Published in final edited form as: Biomed Pharmacother. 2010 May 8;64(8):572–575. doi: 10.1016/j.biopha.2010.03.005

Effect of Human Immunodeficiency Virus Infection on S100A8/A9 Inhibition of Peripheral Neutrophils Oxidative Metabolism

Schwartz Robert 1, Lu Yu 1, Villines Dana 1, Herve Y Sroussi 1
PMCID: PMC2944411  NIHMSID: NIHMS222724  PMID: 20630697

Abstract

Neutrophils are endowed with a highly active oxidative metabolism that is crucial for their antimicrobial functions but can produce oxidative conditions disruptive to the host. Opportunistic infections associated with HIV disease and ex-vivo studies of neutrophils from HIV patients suggest that neutrophil dysfunctions significantly contribute to HIV disease.

The calcium-binding proteins S100A8 and S100A9 are abundant cytosolic constituents of human neutrophils. Our previous work has shown that S100A8 and S100A9 inhibit neutrophil oxidative metabolism. In this study we tested the hypothesis that neutrophils from HIV infected subjects respond differently to S100A8 and S100A9 when compared to neutrophils isolated from control HIV naive subjects.

Neutrophils freshly isolated from whole blood were tested in a 96-well plate assay for their ability to oxidize the DCFH-DA probe. The neutrophils from HIV+ and HIV− subjects were stimulated with LPS and inhibited with recombinant S100A8 and S100A9. Our data indicate that when compared to neutrophils isolated from HIV− subjects, neutrophils from HIV+ subjects display an exaggerated response to LPS and a diminished response to S100A8 and S100A9 inhibition.

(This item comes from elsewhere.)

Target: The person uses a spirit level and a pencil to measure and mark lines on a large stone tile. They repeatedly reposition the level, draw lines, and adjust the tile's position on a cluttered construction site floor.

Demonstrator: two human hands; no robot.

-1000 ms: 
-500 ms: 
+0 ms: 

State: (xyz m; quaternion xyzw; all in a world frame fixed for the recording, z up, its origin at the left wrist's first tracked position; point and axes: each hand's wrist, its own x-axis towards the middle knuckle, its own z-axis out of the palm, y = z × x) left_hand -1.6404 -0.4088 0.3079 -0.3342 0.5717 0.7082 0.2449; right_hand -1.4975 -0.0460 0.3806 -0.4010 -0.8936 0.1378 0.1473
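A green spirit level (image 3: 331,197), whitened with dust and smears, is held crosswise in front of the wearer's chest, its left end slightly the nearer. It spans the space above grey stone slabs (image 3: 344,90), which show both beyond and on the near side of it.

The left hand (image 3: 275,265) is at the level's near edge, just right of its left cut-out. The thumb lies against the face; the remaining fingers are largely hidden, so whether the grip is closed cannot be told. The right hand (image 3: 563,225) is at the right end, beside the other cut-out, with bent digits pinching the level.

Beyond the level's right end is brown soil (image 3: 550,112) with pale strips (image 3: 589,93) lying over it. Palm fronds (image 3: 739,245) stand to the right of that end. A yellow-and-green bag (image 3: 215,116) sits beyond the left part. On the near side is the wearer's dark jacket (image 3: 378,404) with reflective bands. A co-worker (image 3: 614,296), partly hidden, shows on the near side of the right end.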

Our data support our hypothesis and signify that, in HIV disease, dysregulated neutrophil responses to endotoxins stimulation and S100A8/A9 inhibition may contribute to a higher risk for oxidative stress associated ailments. The mechanism for the observed differences in neutrophil response and their biological significance in the course of HIV disease should be addressed in further studies.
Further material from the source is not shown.